** Material for this exercise follows **

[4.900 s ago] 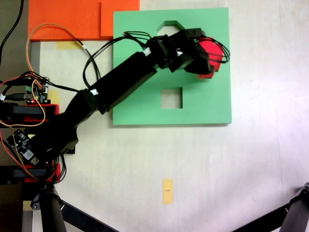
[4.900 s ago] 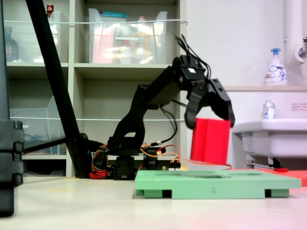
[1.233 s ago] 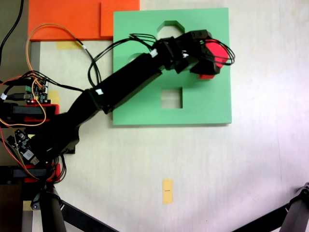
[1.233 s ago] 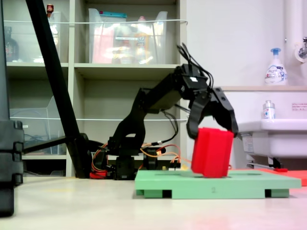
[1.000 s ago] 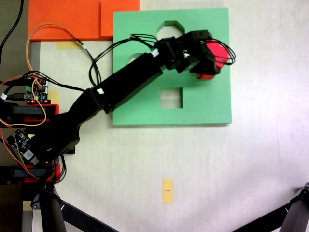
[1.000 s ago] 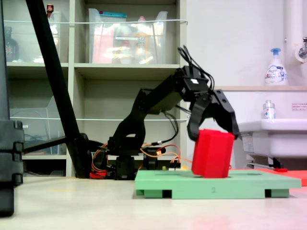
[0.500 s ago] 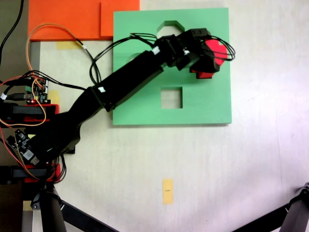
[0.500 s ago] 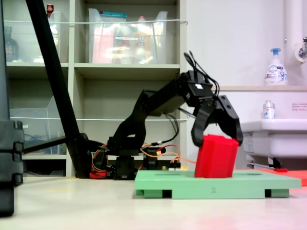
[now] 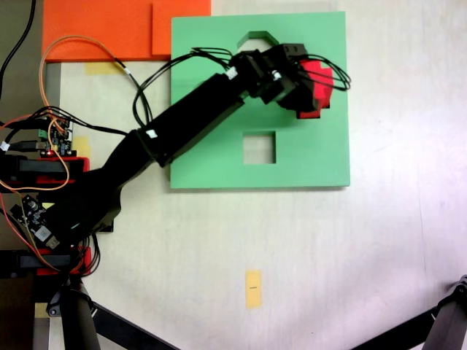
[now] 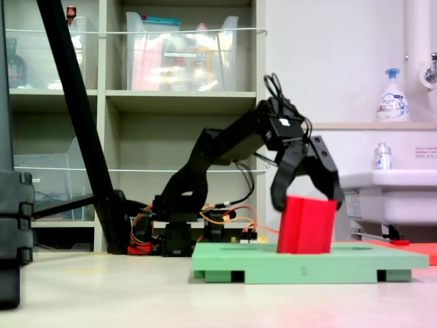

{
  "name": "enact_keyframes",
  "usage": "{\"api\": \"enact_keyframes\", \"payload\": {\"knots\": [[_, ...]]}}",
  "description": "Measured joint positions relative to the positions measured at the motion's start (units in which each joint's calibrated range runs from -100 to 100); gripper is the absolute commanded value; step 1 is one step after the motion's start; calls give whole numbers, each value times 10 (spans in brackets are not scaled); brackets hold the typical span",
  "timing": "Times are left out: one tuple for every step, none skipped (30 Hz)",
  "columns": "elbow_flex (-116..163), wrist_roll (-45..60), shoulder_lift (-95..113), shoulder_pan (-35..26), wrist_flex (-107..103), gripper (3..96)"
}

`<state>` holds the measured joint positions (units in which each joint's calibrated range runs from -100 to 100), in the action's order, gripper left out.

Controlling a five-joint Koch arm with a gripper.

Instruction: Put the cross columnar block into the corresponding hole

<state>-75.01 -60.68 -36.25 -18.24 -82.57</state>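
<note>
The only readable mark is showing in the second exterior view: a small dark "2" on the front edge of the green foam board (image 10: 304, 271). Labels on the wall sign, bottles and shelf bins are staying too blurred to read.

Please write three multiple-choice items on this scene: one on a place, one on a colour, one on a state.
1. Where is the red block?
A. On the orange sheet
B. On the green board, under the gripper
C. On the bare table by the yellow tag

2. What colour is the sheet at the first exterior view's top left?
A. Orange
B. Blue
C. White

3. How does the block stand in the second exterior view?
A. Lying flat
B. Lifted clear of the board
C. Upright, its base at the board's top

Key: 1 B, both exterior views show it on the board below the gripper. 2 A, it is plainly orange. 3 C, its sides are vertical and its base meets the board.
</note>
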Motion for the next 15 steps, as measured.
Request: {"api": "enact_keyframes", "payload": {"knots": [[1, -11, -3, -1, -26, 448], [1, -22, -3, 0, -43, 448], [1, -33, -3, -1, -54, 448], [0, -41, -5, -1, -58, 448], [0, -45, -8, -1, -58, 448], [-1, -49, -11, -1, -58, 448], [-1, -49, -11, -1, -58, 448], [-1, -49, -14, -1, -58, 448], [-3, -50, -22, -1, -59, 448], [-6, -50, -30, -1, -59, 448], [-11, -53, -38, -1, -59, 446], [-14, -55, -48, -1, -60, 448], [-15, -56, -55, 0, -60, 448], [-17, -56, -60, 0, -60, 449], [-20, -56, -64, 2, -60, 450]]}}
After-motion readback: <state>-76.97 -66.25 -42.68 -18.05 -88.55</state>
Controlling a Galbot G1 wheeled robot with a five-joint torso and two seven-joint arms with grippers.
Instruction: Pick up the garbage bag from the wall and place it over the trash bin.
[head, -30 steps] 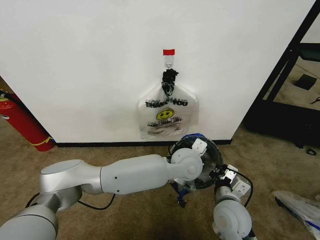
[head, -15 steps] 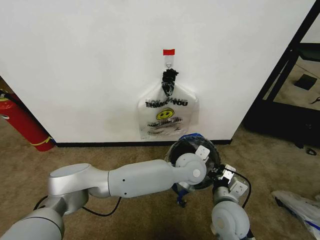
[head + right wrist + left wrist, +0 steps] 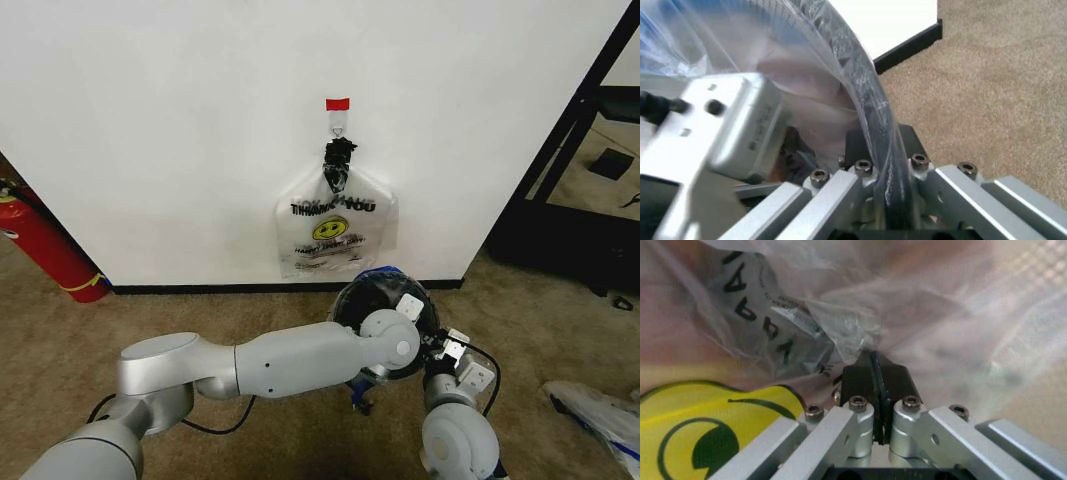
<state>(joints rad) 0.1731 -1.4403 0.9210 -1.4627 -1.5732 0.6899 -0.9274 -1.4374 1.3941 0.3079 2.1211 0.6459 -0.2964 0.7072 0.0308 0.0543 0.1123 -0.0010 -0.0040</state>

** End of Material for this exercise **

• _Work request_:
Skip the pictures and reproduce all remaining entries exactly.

• _Solution to this exercise_:
[4.900 s ago] 
[4.900 s ago] 
[1.233 s ago] 
[1.233 s ago] 
[1.000 s ago] 
[1.000 s ago] 
[0.500 s ago] 
[0.500 s ago] 
[now] 
[now] 

{
  "name": "enact_keyframes",
  "usage": "{\"api\": \"enact_keyframes\", \"payload\": {\"knots\": [[_, ...]]}}",
  "description": "Measured joint positions relative to the positions measured at the motion's start (units in which each joint's calibrated range runs from -100 to 100); gripper is the absolute commanded value; step 1 is one step after the motion's start; calls give whole numbers, each value times 10 (spans in brackets are not scaled); brackets hold the typical span",
  "timing": "Times are left out: one tuple for every step, none skipped (30 Hz)",
  "columns": "elbow_flex (-116..163), wrist_roll (-45..60), shoulder_lift (-95..113), shoulder_pan (-35..26), wrist_flex (-107..103), gripper (3..96)"
}

`<state>` holds the measured joint positions (units in which each joint's calibrated range runs from -100 to 100), in the action's order, gripper left out.

Controlling a five-joint Koch arm with a gripper.

Instruction: Put the cross columnar block into the corresponding hole

<state>-75.01 -60.68 -36.25 -18.24 -82.57</state>
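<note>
The only readable mark is showing in the second exterior view: a small dark "2" on the front edge of the green foam board (image 10: 304, 271). Labels on the wall sign, bottles and shelf bins are staying too blurred to read.

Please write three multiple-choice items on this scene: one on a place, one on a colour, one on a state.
1. Where is the red block?
A. On the orange sheet
B. On the green board, under the gripper
C. On the bare table by the yellow tag

2. What colour is the sheet at the first exterior view's top left?
A. Orange
B. Blue
C. White

3. How does the block stand in the second exterior view?
A. Lying flat
B. Lifted clear of the board
C. Upright, its base at the board's top

Key: 1 B, both exterior views show it on the board below the gripper. 2 A, it is plainly orange. 3 C, its sides are vertical and its base meets the board.
</note>
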Motion for the next 15 steps, as measured.
Request: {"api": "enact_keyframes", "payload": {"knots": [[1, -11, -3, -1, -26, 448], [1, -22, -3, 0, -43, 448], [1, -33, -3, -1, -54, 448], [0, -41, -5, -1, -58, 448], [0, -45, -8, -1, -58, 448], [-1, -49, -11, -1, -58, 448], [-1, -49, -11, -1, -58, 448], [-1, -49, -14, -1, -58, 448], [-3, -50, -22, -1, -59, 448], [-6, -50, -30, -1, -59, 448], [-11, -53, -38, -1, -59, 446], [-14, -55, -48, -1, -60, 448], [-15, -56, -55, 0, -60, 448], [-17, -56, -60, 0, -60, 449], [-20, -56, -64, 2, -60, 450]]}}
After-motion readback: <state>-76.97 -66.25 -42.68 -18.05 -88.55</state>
Controlling a Galbot G1 wheeled robot with a five-joint torso and two seven-joint arms with grippers.
Instruction: Pick up the garbage bag from the wall and place it over the trash bin.
[head, -30 steps] 
[head, -15 steps] 
[head + right wrist + left wrist, +0 steps] 
<state>(joints rad) 0.1731 -1.4403 0.9210 -1.4627 -1.5732 0.6899 -0.9274 -1.4374 1.3941 0.3079 2.1211 0.6459 -0.2964 0.7072 0.0308 0.0543 0.1123 -0.0010 -0.0040</state>

This output is finished.